=== Begin Enclosure ===

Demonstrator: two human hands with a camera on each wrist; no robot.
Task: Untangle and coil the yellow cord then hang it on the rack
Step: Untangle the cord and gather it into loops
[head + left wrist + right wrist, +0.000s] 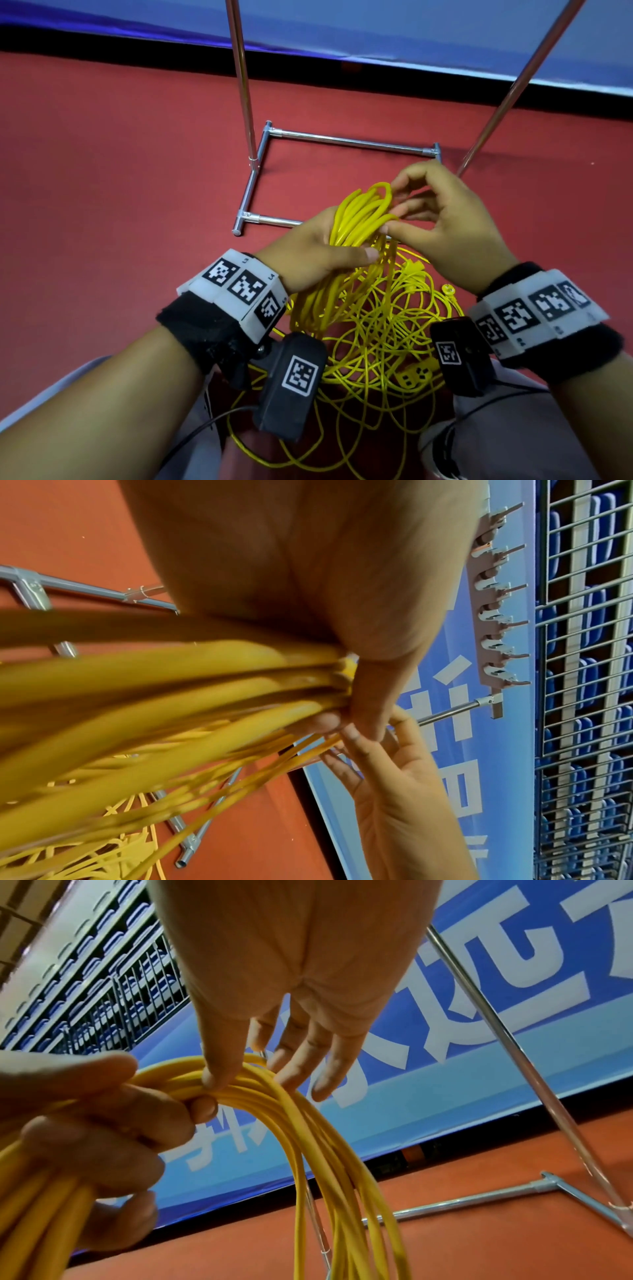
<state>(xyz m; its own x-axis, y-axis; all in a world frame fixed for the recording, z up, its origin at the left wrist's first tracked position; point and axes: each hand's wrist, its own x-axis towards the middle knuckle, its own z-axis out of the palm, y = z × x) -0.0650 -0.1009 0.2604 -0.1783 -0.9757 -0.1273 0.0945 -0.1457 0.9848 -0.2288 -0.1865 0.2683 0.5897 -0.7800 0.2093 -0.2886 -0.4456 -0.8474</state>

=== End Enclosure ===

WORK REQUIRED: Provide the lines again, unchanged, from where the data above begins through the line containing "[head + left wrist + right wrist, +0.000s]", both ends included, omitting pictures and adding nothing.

FINISHED TASK:
Demonstrator: two human hands with a camera on each wrist; no robot.
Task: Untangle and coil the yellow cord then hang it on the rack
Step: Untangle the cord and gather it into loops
[head + left wrist + right wrist, +0.000s] 

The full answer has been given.